AI assistance in programming is a service, not a tool. You are commissioning Anthropic, OpenAI, etc. to write the program for you.
This seems to be a common narrative, but TBH I don't really see it. Where is all the amazing output from this godlike power? It certainly doesn't seem like tech is suddenly improving at a faster pace. If anything, it seems to be regressing in a lot of cases.
That's how I have been using AI the entire time. I do not use Claude Code or Codex. I just use AI to ask questions instead of parsing the increasingly poor Google search results.
I just use the chat options in the web applications with manual copy/pasting back and forth if/when necessary. It's been wonderful because I feel quite productive, and I do not really have much of an AI dependency. I am still doing all of my work, but I can get a quicker answer to simple questions than parsing through a handful of outdated blogs and StackOverflow answers.
If I have learned one thing about programming computers in my career, it is that not all documentation (even official documentation) was created equally.
I agree the info is out there about how to run effective meetings.
You get paid in the top 1% globally
You have benefits
Some hope or dreams for what to do with your future, life after work, retirement.
You get to work with other people, overseas.
Talk to those contractors sometimes. They are under tremendous pressure. They are mistreated. One wrong move, they're gone. They undergo tremendous prejudices, and soft racism everyday especially by us FTEs.
You find out that they struggle with the drudgery as well, looking for solutions, better understanding, etc.

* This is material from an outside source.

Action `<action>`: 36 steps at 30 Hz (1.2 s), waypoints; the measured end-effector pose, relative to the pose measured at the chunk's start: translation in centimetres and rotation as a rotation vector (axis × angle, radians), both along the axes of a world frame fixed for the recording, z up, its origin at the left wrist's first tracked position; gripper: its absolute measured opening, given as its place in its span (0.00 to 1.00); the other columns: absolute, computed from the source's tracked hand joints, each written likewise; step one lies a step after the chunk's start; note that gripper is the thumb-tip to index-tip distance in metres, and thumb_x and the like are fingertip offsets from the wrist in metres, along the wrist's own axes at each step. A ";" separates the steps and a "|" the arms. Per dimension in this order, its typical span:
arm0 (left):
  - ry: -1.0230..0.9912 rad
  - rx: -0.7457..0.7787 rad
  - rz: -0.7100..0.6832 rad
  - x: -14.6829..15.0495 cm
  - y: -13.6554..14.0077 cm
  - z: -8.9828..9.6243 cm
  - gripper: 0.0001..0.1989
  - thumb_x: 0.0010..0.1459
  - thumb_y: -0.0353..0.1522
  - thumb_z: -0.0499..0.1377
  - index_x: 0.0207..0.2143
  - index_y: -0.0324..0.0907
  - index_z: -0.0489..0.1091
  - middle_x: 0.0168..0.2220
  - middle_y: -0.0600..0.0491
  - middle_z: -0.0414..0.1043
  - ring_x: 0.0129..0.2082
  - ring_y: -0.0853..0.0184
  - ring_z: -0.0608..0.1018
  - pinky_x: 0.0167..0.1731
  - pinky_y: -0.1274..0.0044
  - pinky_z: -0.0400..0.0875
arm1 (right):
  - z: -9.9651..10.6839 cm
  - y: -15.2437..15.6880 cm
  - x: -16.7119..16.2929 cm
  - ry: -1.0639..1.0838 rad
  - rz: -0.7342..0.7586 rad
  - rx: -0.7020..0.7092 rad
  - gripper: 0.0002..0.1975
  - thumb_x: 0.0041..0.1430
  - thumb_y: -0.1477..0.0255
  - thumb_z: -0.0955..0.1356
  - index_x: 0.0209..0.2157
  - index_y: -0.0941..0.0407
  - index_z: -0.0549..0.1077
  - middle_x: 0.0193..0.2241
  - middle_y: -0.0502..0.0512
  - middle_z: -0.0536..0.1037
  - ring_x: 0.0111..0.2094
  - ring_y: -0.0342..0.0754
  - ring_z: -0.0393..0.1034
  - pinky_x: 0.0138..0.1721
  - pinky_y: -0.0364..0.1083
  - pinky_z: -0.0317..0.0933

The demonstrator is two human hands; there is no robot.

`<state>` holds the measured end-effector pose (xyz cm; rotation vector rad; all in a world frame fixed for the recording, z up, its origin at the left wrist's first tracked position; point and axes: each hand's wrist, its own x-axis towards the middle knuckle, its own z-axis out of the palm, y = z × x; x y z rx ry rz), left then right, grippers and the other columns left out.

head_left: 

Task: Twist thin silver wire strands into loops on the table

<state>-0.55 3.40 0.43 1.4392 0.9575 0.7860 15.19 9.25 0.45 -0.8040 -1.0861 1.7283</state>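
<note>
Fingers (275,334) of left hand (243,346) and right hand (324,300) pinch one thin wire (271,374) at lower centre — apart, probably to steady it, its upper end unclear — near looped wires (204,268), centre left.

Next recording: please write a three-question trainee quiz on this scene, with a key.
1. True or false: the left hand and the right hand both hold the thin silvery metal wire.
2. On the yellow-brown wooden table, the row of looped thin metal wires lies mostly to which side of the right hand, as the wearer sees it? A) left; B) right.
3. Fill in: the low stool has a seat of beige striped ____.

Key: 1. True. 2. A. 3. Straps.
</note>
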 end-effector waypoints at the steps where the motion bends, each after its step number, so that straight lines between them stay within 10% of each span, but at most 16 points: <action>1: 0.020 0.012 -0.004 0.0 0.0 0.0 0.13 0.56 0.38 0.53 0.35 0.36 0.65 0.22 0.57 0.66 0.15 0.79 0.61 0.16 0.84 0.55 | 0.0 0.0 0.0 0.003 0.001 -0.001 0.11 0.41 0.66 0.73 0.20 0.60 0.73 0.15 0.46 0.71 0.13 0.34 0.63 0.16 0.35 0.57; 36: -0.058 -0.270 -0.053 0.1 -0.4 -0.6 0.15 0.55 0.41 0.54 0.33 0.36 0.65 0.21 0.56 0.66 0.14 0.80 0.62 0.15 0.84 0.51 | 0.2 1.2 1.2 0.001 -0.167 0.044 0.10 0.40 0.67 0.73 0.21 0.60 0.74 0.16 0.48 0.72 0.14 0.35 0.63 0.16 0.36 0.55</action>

We all feel disposable by our corporate masters, but they feel it even more so.
Be the change you want to see in the world.
The coding is the easy part.
With LLMs and advanced models, even more so.
We have lots of documentation. Arguably too much - it quickly fills much of the claude opus context window with relevant documentation alone, and even then repeatedly outputs things directly counter to the documentation it just ingested.
Gone are the days of hopeless Googling where 20 minutes of research becomes 3 hours with the possibility of having zero solutions. The sheer efficiency of having reliable, immediate answers is a tremendous improvement, even if you're choosing to write everything by hand using it as a reference.
Gladly! I think what I would choose is building on-shore teams exclusively. That's the change I'd like to see more of, while overseas teams build their own economies instead of ripping away jobs from domestic citizens in an already difficult job market.